Rapid Tests Currently Available: SureScreen diagnostics (fingerprick only), RayBiotech (ditto).

 

Final Takeaways:

  1. If you suspect you have SARS-CoV-2, try to get tested with a PCR-based test right away. This can save you a lot of worry later, even if your symptoms are mild. If you are positive and you make it through safely, you should have antibodies to it in your blood.
  2. If you don’t get tested, or receive a negative test result with a PCR test, it doesn’t mean you have not had COVID-19. Many people can be entirely asymptomatic (lucky for them, but unlucky for those whom they come into contact with) and there is a small percent of false negatives possible on the tests, by chance. For these people, the only way to know if they have immunity to the virus is to take the second type of test.
  3. We do not know currently how long the antibodies to the virus will remain in anyone’s blood stream. Anti-rabies vaccines can confer immunity for ~10 years, for example, but SARS-COV-2 antibodies are expected to last for around 1 year.
  4. There are options by which a person with many antibodies could donate plasma for infusion into a sick patient, to potentially relieve their symptoms, but this is not yet standard protocol for this virus.
  5. Immune people can still get SARS-CoV-2. Let me repeat that. Just because you have antibodies to the virus does NOT mean you cannot be infected again, or that you will never feel sick or transmit the disease.
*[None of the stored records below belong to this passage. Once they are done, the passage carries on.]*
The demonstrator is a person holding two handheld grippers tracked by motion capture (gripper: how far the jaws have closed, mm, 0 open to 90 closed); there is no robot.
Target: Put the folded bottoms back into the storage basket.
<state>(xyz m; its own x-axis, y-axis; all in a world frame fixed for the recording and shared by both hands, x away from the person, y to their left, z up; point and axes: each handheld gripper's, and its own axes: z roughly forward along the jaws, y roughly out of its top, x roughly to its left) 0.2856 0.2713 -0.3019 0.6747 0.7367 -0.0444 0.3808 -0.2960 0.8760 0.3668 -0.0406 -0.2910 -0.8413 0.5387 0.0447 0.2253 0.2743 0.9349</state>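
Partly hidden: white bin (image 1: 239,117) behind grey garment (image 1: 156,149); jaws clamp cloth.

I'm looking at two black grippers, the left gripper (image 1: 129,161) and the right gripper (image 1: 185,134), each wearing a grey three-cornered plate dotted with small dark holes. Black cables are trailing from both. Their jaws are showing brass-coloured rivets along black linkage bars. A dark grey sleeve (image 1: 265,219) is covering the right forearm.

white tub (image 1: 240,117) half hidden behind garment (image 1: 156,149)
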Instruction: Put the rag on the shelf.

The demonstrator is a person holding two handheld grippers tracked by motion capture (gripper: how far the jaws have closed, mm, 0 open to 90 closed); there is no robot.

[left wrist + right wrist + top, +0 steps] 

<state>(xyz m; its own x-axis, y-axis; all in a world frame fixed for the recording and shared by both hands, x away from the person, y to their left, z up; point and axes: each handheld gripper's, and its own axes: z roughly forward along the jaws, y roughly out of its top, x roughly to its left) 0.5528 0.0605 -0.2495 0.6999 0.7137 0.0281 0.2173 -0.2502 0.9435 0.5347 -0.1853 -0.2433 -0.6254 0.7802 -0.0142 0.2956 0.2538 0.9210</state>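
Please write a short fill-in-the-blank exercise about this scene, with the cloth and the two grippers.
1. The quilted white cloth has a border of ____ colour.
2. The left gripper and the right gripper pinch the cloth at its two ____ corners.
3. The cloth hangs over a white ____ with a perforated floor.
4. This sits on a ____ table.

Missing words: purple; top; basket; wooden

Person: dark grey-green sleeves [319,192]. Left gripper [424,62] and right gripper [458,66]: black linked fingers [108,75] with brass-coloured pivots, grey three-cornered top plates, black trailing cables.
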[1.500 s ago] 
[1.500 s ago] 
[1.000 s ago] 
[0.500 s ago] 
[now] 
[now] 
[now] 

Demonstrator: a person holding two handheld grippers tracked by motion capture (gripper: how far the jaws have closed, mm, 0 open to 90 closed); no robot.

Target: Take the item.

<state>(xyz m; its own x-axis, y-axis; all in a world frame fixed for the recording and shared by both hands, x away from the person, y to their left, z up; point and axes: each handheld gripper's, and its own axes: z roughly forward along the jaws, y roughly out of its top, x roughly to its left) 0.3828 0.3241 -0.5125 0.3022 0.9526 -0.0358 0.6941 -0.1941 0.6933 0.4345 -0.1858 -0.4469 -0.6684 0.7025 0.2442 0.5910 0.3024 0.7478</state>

ALL of those things are possible. What’s the whole point then, you might wonder? Well, the antibodies should reduce the severity of your next infection, making you get better faster, and therefore, spread the virus to many fewer people than you would have without the antibodies. Why can’t we say for sure? Because all of that research takes time — and we cannot fast forward that process too much.
  6. The single way to counter this pandemic is with an effective vaccine. A vaccine lets you develop antibodies without enduring the full onslaught of a disease. Never before has it been more clear why vaccinations are not a life choice, but a privilege and a GREAT gift to your community.